- Exercise description:
Pick out the lines in the listing below that contain the word "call" and copy them.

-------- The data

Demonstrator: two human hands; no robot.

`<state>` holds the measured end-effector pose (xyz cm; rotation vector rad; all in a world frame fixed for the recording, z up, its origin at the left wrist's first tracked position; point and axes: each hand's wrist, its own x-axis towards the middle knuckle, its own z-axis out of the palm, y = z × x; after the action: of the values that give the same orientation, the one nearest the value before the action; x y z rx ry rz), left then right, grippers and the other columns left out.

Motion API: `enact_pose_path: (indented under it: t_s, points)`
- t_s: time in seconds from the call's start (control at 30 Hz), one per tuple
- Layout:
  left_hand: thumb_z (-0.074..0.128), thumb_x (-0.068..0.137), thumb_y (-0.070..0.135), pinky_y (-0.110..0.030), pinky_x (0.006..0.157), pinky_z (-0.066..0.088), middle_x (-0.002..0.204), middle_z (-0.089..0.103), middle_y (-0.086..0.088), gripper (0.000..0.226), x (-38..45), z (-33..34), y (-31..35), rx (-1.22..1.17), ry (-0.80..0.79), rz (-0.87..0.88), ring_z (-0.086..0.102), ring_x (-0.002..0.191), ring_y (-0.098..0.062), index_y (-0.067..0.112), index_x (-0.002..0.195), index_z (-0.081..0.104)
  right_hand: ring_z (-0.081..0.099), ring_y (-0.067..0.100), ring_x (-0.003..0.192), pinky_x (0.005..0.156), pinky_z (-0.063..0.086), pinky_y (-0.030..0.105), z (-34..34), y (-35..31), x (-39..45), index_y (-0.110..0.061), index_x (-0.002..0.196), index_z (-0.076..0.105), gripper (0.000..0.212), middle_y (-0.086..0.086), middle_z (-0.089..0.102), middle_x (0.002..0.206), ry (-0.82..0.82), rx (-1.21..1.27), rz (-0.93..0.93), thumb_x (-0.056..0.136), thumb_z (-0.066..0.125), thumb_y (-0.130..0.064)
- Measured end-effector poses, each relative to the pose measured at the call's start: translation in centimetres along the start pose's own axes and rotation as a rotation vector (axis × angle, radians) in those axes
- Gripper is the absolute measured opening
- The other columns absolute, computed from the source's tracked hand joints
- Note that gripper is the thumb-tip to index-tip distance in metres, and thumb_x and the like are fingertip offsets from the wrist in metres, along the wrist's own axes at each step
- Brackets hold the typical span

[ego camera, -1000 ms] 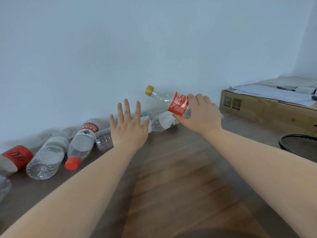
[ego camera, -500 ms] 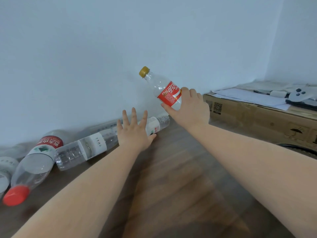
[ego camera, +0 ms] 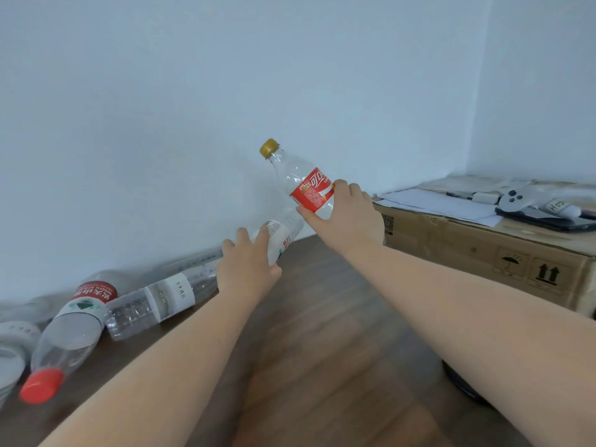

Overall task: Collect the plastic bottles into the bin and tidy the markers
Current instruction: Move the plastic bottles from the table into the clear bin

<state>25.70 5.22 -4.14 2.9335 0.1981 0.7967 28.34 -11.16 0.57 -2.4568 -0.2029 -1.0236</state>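
My right hand (ego camera: 345, 221) grips a clear bottle with a red label and gold cap (ego camera: 309, 185), held tilted in the air near the wall. My left hand (ego camera: 248, 269) curls its fingers round a white-labelled bottle (ego camera: 282, 235) lying at the foot of the wall. More empty bottles lie on the floor to the left: a clear one with a white label (ego camera: 161, 301) and a red-capped one (ego camera: 71, 330). A sliver of the black bin (ego camera: 461, 387) shows under my right forearm. No markers can be made out.
A cardboard box (ego camera: 483, 253) stands at the right against the wall, with papers and a white controller (ego camera: 516, 198) on top. The floor is dark wood (ego camera: 322, 350). More bottles are cut off at the left edge.
My right hand has lifted the red-labelled bottle higher and more upright. My left hand went from spread open to closing round the white-labelled bottle. The view has turned right.
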Motion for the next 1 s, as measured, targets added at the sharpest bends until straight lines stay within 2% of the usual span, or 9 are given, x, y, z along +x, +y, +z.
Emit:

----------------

- Response:
- t_s: time in seconds from the call's start (control at 30 Hz), one per tuple
- Measured end-effector poses, each relative to the pose measured at the call's start: translation in centimetres along the start pose's own axes and rotation as a rotation vector (axis × angle, radians) in those axes

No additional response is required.